Katherine Van Drie is a multi-media artist whose works encompass, among other things, textiles, ceramics and sculpture. Katherine’s work explores questions about identity, domesticity, and material consumption, and how these are subsequently reflected in our culture and the spaces we inhabit.
Katherine’s Auxilium Persolutum, (Paid Help) series, looks at the complex interrelationship between individuals, drugs, the availability of healthcare, and the pharmaceutical industry.
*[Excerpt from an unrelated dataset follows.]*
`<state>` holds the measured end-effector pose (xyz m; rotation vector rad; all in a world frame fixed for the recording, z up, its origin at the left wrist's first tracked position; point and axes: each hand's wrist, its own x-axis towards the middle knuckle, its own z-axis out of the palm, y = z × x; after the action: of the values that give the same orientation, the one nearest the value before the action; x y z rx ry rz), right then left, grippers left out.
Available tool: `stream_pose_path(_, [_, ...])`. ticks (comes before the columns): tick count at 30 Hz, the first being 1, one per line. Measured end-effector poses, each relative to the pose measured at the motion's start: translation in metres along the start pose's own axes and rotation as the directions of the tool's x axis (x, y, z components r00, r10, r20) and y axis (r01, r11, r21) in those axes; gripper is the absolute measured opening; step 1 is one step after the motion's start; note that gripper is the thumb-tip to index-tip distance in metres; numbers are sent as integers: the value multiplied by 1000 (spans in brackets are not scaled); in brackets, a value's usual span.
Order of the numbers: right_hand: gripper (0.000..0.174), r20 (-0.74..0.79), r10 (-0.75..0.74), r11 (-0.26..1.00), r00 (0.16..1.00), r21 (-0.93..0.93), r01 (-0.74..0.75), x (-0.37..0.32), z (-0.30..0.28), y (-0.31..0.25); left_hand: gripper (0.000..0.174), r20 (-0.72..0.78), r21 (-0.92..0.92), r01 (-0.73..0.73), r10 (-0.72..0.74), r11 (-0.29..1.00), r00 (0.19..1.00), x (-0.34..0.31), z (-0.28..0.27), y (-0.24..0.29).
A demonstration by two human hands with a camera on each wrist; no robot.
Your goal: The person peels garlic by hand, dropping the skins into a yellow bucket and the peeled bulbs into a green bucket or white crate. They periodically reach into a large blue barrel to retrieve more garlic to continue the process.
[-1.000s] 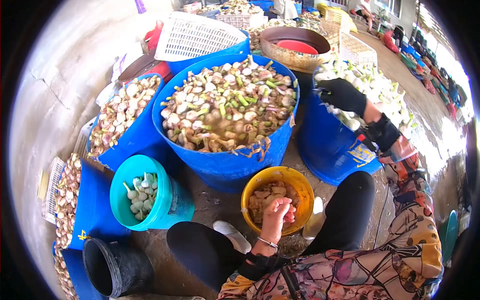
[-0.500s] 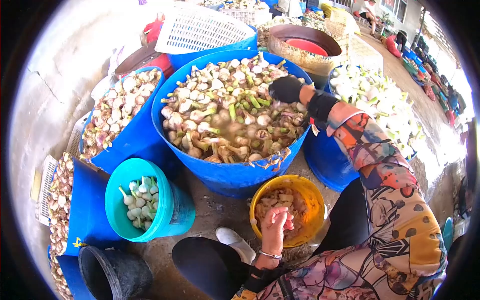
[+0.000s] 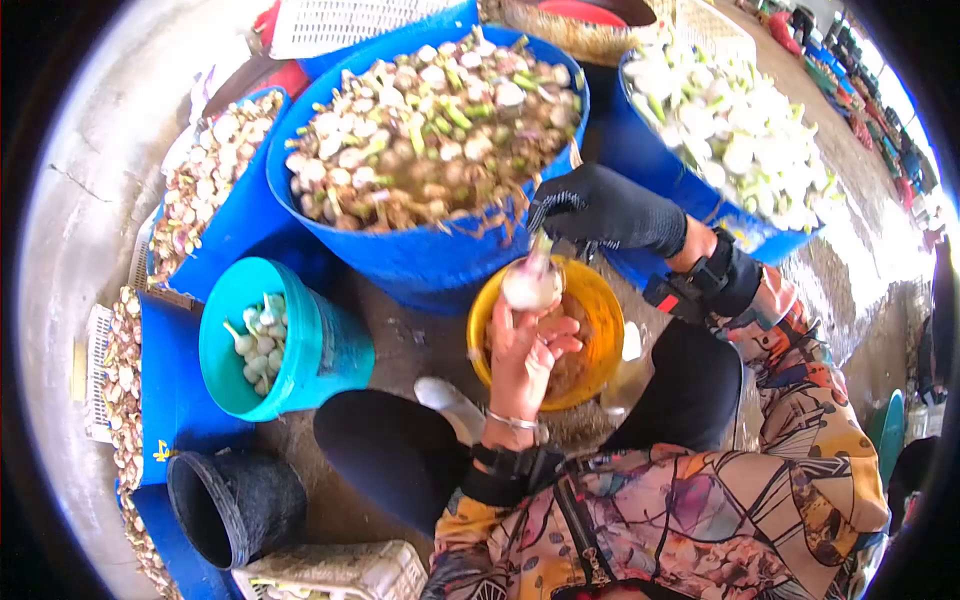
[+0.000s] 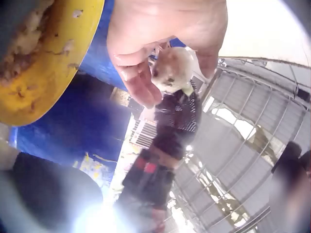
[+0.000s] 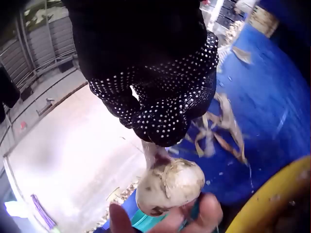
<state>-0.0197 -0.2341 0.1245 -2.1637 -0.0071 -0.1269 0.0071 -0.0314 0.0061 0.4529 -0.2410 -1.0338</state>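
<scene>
A garlic bulb (image 3: 533, 284) with its stem up is between the two hands, above the yellow bucket (image 3: 610, 345). The gloved right hand (image 3: 612, 212) pinches the stem; in the right wrist view its dotted fingers (image 5: 163, 121) close round the stem over the bulb (image 5: 171, 187). From below, the bare left hand (image 3: 522, 365) touches the bulb with its fingertips. The left wrist view shows the left hand (image 4: 165, 34) with thumb and fingers around the bulb (image 4: 172, 70). Peelings lie in the yellow bucket, partly hidden by the left hand.
A large blue tub (image 3: 400, 255) of garlic in water stands ahead, a tub of white bulbs (image 3: 735, 140) at the right. At the left are a teal bucket (image 3: 340, 350) with bulbs, a black bucket (image 3: 265, 500) and more garlic tubs. A crate (image 3: 350, 570) sits below.
The right hand has moved from the white bulbs to the large tub, then down to the left hand with a bulb. The left fingers now meet that bulb. The head view has tilted downward.
</scene>
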Motion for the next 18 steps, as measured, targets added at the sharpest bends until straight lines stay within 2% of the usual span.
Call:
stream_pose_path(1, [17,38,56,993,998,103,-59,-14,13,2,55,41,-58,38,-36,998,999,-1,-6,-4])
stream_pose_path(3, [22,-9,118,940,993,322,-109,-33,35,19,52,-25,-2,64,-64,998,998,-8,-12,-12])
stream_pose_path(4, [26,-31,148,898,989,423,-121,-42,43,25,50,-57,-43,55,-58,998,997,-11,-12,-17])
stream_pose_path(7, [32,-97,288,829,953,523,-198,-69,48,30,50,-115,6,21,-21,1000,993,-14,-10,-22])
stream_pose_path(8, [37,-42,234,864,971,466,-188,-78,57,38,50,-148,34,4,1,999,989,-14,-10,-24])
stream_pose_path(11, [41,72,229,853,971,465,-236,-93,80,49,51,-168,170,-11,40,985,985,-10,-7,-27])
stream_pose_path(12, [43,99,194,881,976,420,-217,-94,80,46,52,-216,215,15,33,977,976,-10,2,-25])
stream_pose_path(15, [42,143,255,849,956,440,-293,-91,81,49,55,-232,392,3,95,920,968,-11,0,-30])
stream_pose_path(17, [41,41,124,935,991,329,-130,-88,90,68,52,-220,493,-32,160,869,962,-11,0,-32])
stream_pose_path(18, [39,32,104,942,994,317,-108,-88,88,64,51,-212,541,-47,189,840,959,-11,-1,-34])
I’ve Been Told, explores how the multi-billion dollar diet industry has affected the way we define and perceive ourselves. Her artwork considers the struggle to reach unattainable, homogenous, culture-driven goals of lifestyle, health and beauty that have resulted in increased stress, depression and a rise in mental illnesses including eating disorders.
Katherine’s latest body of work, Intimate Distortions, draws inspiration from the natural world and considers our dwelling within it. This work lives in a complex space between nature and culture – a place of hybridity that indicates something evolved and ‘natural’, but also alludes to the historical, social, and cultural constructs that humans exist within.
Katherine completed her BFA at Indiana University Northwest, and, as a winner of two purchase awards she has pieces in Indiana University’s permanent art collection. Some of the places she has exhibited at include the Bridgeport Art Center, 33 Contemporary Gallery, the Beverly Arts Center, Zhou B. Art Center in Chicago, and Echo Contemporary Art in Atlanta.
Katherine received her MFA in Visual Art, with a concentration in Sculpture, from Clemson University. She currently resides in South Carolina and teaches at the South Carolina School for the Arts, at Anderson University.